YOUR INSTRUCTIONS:
Your answer must be an exact copy of the listing below.

SOURCE MATERIAL:
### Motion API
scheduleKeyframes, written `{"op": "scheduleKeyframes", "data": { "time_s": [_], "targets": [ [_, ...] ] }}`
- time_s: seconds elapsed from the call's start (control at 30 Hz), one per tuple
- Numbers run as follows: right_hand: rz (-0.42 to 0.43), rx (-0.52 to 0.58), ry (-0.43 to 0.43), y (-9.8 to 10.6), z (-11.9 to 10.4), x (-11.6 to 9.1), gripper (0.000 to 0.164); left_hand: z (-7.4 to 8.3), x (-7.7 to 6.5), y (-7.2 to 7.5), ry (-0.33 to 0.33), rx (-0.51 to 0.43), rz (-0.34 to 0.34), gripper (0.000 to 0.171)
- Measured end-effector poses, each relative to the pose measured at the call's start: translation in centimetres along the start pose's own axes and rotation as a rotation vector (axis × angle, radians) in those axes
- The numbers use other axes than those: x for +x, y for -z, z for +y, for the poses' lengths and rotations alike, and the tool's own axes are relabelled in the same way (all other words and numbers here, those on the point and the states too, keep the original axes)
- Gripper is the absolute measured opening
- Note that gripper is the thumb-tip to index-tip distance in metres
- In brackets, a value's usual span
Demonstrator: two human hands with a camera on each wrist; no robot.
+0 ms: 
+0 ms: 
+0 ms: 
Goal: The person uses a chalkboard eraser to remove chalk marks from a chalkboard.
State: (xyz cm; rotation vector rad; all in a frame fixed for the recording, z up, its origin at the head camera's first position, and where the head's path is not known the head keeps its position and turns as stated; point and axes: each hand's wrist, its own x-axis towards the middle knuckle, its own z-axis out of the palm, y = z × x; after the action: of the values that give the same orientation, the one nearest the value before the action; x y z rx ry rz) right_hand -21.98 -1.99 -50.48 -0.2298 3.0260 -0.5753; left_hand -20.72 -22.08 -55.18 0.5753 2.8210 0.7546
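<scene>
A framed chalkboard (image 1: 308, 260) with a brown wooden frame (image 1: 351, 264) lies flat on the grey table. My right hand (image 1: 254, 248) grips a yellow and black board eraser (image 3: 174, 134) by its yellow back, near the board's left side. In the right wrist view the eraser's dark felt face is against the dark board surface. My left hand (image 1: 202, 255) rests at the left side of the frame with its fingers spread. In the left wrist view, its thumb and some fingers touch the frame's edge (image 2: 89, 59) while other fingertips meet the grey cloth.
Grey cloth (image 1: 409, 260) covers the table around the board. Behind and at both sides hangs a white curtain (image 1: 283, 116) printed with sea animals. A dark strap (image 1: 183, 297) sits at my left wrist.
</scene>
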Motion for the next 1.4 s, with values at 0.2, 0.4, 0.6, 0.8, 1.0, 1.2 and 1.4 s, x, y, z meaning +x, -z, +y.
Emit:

ANSWER AREA:
### Motion API
scheduleKeyframes, written `{"op": "scheduleKeyframes", "data": { "time_s": [_], "targets": [ [_, ...] ] }}`
- time_s: seconds elapsed from the call's start (control at 30 Hz), one per tuple
- Numbers run as follows: right_hand: rz (-0.42 to 0.43), rx (-0.52 to 0.58), ry (-0.43 to 0.43), y (-9.8 to 10.6), z (-11.9 to 10.4), x (-11.6 to 9.1), gripper (0.000 to 0.164); left_hand: z (-7.4 to 8.3), x (-7.7 to 6.5), y (-7.2 to 7.5), ry (-0.33 to 0.33), rx (-0.51 to 0.43), rz (-0.34 to 0.34), gripper (0.000 to 0.171)
- Measured end-effector poses, each relative to the pose measured at the call's start: translation in centimetres along the start pose's own axes and rotation as a rotation vector (axis × angle, radians) in those axes
- The numbers use other axes than those: x for +x, y for -z, z for +y, for the poses' lengths and rotations alike, and the tool's own axes are relabelled in the same way (all other words and numbers here, those on the point and the states too, keep the original axes)
- Gripper is the absolute measured opening
- Note that gripper is the thumb-tip to index-tip distance in metres
- In brackets, a value's usual span
Demonstrator: two human hands with a camera on each wrist; no robot.
+0 ms: 
+0 ms: 
+0 ms: 
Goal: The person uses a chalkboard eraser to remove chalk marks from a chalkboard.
State: (xyz cm; rotation vector rad; all in a frame fixed for the recording, z up, its origin at the head camera's first position, and where the head's path is not known the head keeps its position and turns as stated; point and axes: each hand's wrist, its own x-axis towards the middle knuckle, its own z-axis out of the palm, y = z × x; after the action: of the values that give the same orientation, the one nearest the value before the action; x y z rx ry rz) right_hand -21.98 -1.99 -50.48 -0.2298 3.0260 -0.5753; left_hand -20.72 -22.08 -55.18 0.5753 2.8210 0.7546
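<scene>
A framed chalkboard (image 1: 308, 260) with a brown wooden frame (image 1: 351, 264) lies flat on the grey table. My right hand (image 1: 254, 248) grips a yellow and black board eraser (image 3: 174, 134) by its yellow back, near the board's left side. In the right wrist view the eraser's dark felt face is against the dark board surface. My left hand (image 1: 202, 255) rests at the left side of the frame with its fingers spread. In the left wrist view, its thumb and some fingers touch the frame's edge (image 2: 89, 59) while other fingertips meet the grey cloth.
Grey cloth (image 1: 409, 260) covers the table around the board. Behind and at both sides hangs a white curtain (image 1: 283, 116) printed with sea animals. A dark strap (image 1: 183, 297) sits at my left wrist.
</scene>
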Motion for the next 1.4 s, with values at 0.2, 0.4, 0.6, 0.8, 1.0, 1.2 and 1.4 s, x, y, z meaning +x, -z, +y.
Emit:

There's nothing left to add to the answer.